A cantora gospel Aline Barros, prestou depoimento na 4ª vara do Trabalho do Rio de Janeiro, num processo em que é acusada de assédio moral por uma ex-funcionária. Rejane Silva Magalhães, que é ex-backing vocal da artista, acusa Aline Barros de tê-la demitido pelo fato de ela ter assumido ser homossexual.

O processo de número 0100956-67.2017.5.01.0004, segue em segredo de justiça, e já se arrasta desde junho de 2018, quando Rejane decidiu processar Aline Barros.

Entenda

Rejane Magalhães, alega que ao longo dos 10 anos que trabalhou com Aline Barros,  não recebeu férias ou décimo terceiro, mas foi a suposta causa de sua demissão que chamou a atenção de toda a mídia nacional.

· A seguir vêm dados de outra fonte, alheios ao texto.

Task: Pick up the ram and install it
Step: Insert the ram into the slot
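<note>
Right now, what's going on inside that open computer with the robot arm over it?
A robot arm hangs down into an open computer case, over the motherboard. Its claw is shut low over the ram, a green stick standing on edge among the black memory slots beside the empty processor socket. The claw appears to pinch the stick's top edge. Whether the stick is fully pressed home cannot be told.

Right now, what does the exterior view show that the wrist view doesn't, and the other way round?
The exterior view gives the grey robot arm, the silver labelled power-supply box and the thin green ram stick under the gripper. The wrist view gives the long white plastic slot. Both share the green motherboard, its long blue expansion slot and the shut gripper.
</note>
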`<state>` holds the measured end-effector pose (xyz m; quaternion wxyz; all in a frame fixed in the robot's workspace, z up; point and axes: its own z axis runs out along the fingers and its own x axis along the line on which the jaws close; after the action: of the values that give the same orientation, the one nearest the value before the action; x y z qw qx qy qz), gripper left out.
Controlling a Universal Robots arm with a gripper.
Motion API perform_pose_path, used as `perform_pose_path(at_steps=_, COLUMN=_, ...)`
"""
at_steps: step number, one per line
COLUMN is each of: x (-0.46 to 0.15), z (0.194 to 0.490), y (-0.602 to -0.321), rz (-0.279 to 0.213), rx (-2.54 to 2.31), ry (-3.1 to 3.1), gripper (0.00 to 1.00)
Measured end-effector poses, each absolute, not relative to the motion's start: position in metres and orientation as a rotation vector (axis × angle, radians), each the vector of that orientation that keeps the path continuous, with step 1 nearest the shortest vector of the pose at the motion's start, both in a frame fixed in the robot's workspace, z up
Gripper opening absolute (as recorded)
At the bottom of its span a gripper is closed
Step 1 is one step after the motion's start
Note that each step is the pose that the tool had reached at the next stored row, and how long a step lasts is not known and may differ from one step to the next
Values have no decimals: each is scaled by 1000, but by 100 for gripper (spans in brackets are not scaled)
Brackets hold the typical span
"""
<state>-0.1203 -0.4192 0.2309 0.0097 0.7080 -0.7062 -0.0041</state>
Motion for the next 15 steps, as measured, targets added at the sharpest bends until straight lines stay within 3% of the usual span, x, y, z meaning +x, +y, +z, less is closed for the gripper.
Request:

Ela disse que Aline Barros à demitiu depois de descobrir sua homossexualidade, e pede na justiça a reparação do “prejuízo” que teve a partir de sua demissão. Ela alega que mantinha em segredo a sua orientação sexual, mas isso veio à tona depois de sua demissão, o que prejudicou sua carreira na música gospel com outros artistas.
Ela pede R$1 milhão em reparação na justiça do trabalho.
Depois que a notícia foi publicada e veiculada no G1, Aline Barros enviou uma nota ao site, esclarecendo sua versão sobre o caso.
Leia a nota na íntegra:
“Após tomar conhecimento do teor da matéria veiculada pelo site G1 no dia de ontem, sinto-me na obrigação de vir a público para refutar as alegações ali expostas. E o faço não somente em respeito ao meu público, mas, em especial, em respeito a todos aqueles que conhecem meu trabalho, minha índole, minha postura e minha fé.
Foi com enorme surpresa e decepção que, meses atrás, tomei conhecimento da existência da reclamação trabalhista movida pela Sra. Rejane Magalhaes que, efetivamente, prestou serviços eventuais de backing vocal em minhas apresentações no decorrer de alguns anos.
Nesse ponto cabe um primeiro esclarecimento: na ação, a Sra. Rejane alega lhe serem devidas férias, décimo terceiro salário e outras verbas mais, em razão de nunca ter tido sua carteira de trabalho assinada. Contudo, a afirmação não corresponde aos fatos, uma vez que NUNCA houve relação de emprego entre aquela profissional e minha empresa.